— TASK INSTRUCTIONS —
Begin your transcription at the line containing "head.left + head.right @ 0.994" and continue it, word for word, to the final line below. Include only those lines and skip the pictures.

*** Begin section ***

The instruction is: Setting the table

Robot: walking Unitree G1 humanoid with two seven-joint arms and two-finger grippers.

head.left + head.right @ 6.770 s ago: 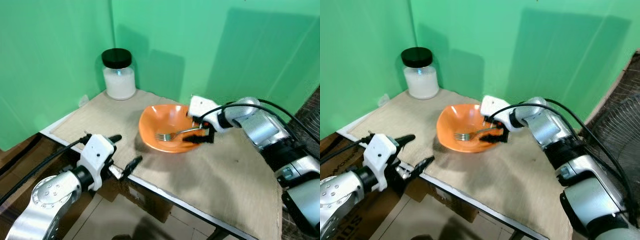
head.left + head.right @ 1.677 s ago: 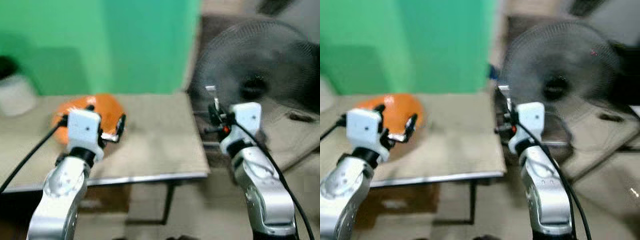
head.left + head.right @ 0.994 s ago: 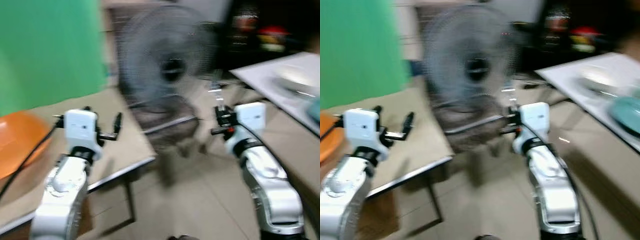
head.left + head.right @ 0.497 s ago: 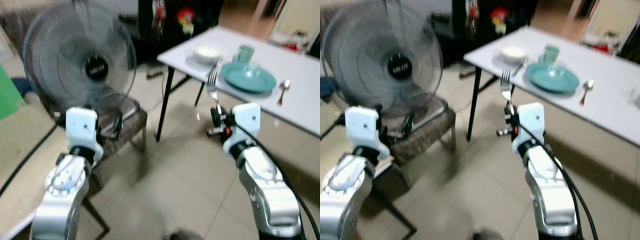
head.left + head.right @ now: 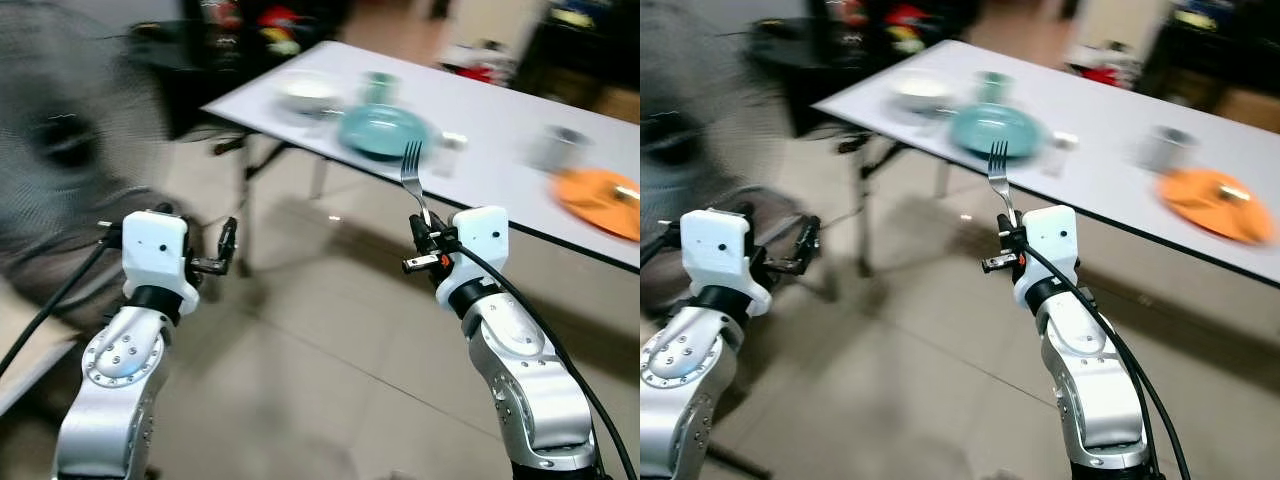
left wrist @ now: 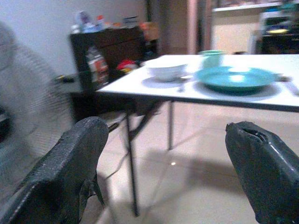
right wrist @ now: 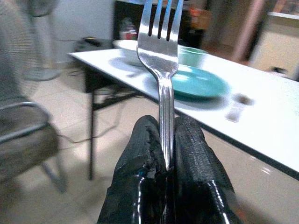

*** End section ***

— REPLY TO THE TASK —
head.left + head.right @ 0.994 s ago: 
head.left + head.right @ 0.497 s ago: 
head.left + head.right @ now: 
left wrist @ now: 
right wrist @ now: 

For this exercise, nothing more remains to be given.